WHAT IS EXPECTED:
Would you copy all lines in the data that contain the word "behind"?

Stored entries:

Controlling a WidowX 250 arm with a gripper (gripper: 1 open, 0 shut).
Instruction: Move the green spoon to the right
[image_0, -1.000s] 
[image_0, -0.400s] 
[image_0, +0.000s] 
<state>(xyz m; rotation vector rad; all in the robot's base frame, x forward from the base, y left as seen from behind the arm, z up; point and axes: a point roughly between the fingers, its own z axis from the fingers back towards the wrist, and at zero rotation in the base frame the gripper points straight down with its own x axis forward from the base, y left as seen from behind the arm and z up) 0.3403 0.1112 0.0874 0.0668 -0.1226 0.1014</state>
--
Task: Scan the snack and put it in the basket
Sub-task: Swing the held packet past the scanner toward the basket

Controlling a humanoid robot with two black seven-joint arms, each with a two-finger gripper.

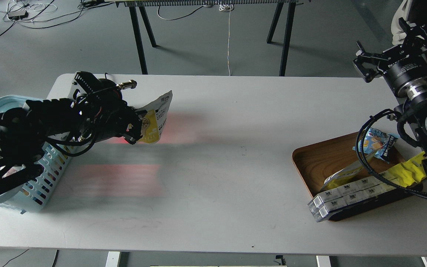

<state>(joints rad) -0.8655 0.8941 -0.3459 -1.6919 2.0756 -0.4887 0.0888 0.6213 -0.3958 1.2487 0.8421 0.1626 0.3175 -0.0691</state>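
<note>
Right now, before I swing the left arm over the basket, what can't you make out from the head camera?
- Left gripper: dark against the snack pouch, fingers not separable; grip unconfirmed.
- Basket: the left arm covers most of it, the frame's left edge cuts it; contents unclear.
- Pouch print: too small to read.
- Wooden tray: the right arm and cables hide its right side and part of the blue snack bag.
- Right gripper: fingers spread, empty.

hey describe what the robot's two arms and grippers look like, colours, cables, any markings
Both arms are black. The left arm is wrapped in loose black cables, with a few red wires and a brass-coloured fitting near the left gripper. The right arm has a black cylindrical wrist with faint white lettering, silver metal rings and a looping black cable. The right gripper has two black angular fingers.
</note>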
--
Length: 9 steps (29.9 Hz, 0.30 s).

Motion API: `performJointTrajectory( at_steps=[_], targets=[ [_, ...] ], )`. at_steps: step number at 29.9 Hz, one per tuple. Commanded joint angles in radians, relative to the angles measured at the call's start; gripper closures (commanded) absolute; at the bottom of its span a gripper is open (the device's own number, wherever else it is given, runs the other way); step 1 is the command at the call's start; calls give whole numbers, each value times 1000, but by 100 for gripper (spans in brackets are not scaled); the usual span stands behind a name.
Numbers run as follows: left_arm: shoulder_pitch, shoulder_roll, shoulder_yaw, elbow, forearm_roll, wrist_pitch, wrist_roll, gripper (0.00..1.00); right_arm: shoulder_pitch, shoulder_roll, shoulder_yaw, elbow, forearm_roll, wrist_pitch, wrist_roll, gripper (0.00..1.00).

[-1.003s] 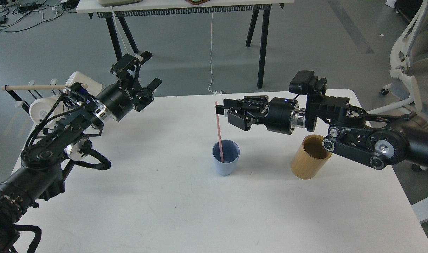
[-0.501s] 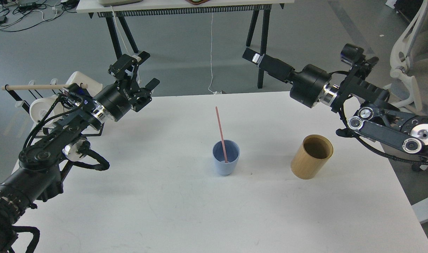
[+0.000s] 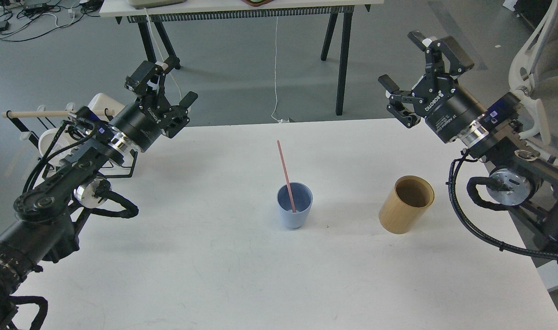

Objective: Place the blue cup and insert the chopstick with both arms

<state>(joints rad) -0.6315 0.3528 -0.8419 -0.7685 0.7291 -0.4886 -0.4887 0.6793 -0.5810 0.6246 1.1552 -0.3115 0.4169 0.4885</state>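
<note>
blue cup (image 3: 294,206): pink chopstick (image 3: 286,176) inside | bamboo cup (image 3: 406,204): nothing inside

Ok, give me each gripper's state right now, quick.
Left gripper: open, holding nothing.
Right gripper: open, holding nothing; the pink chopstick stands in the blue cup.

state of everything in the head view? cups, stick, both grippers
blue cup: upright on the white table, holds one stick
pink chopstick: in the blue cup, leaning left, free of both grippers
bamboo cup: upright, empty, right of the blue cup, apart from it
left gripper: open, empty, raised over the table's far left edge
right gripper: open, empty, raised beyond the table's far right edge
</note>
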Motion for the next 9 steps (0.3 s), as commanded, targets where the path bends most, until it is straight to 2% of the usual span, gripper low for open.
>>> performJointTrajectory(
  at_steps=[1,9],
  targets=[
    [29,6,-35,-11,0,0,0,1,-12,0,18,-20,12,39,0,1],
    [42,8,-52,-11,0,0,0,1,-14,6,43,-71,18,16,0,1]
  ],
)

SOLUTION FOR THIS TASK:
<state>(xyz m; rotation vector rad; all in the robot's base frame, x forward from the base, y left as seen from behind the arm, z up; point and axes: a point roughly between the fingers, its own z axis from the fingers back towards the wrist, and at zero rotation in the base frame the gripper points straight down with its own x axis forward from the base, y left as seen from behind the arm and z up) 0.3403 0.1112 0.0874 0.0668 -0.1226 0.1014</state>
Motion API: `performJointTrajectory( at_steps=[_], targets=[ [_, ...] ], )`. at_steps: step number at 29.9 Hz, one per tuple. Commanded joint angles in radians, relative to the angles measured at the call's start; gripper closures (commanded) absolute; at the bottom of its span a gripper is open (the device's own number, wherever else it is given, runs the other way); step 1 is the command at the call's start; calls give whole numbers, each value times 1000, but by 100 for gripper (spans in brackets are not scaled); the usual span stands behind a name.

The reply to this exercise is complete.